Over 700,000 people hit the streets in Istanbul to protest the presidential candidacy of Islamist foreign minister Abdullah Gul over the weekend. They consider it a tactic of Islamist Prime Minister Erdogan and his ruling party to try and impose an Islamist government based on sharia on Turkey.
Turkey is virtually the only predominantly Muslim nation that mandates a strict seperation of Islam and the secular government. Erdogan and Gul belong to the ruling AK party, which was formed from a banned Islamist party. They are both Islamists whose wives wears the Muslim hhijab banned from state institutions.

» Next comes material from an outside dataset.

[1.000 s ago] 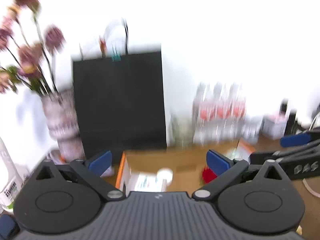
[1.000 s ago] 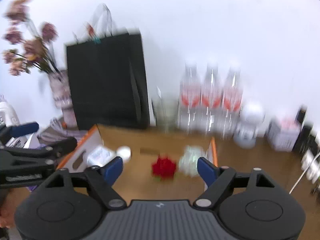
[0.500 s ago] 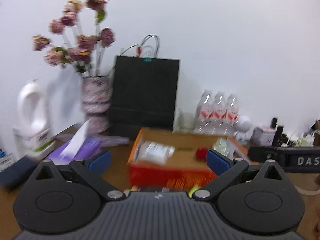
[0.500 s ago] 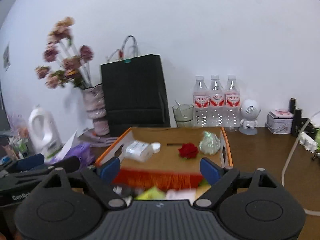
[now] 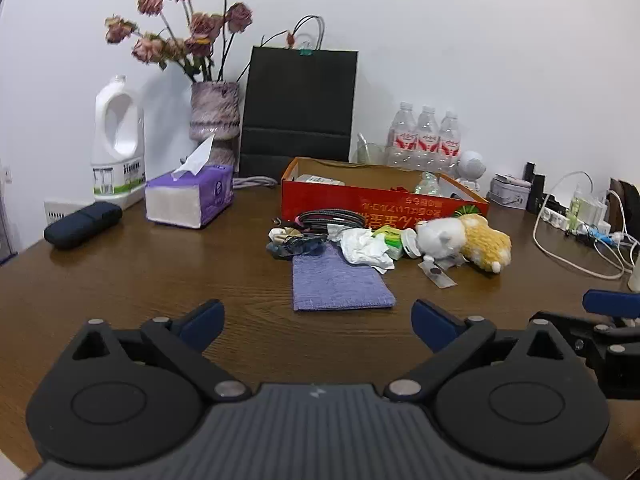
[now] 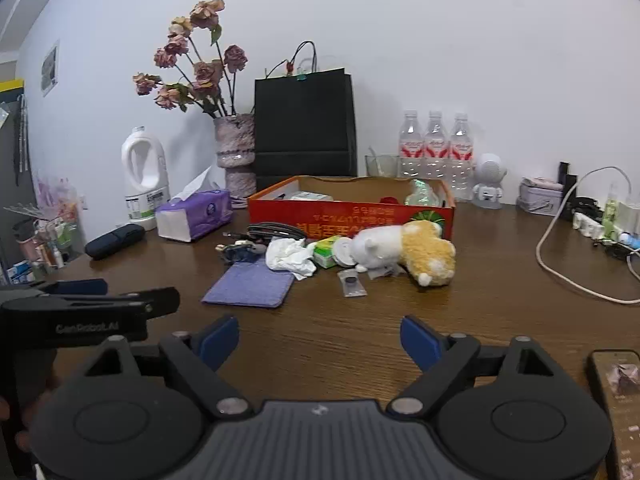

Turkey’s Constitutional Court began on Monday to examine an opposition request to suspend the presidential election, a move which would trigger early parliamentary polls and defuse tensions.The court has said it will try to issue its verdict by Wednesday, when parliament is due to hold the second round of voting on Gul’s candidacy.
The leader of Turkey’s secularist main opposition CHP, Deniz Baykal, called on Monday for an alliance among all opposition parties and accused the AK Party of wanting to create an Islamist state in Turkey. “The forces who want to protect the republic should unite,” Baykal told a news conference.
Another wild card, as I've mentioned, is the army, which is almost completely pro-secular and has issued a clear warning that they interpret the Turkish Constitution as giving them the authority to intervene if the secular government is threatened.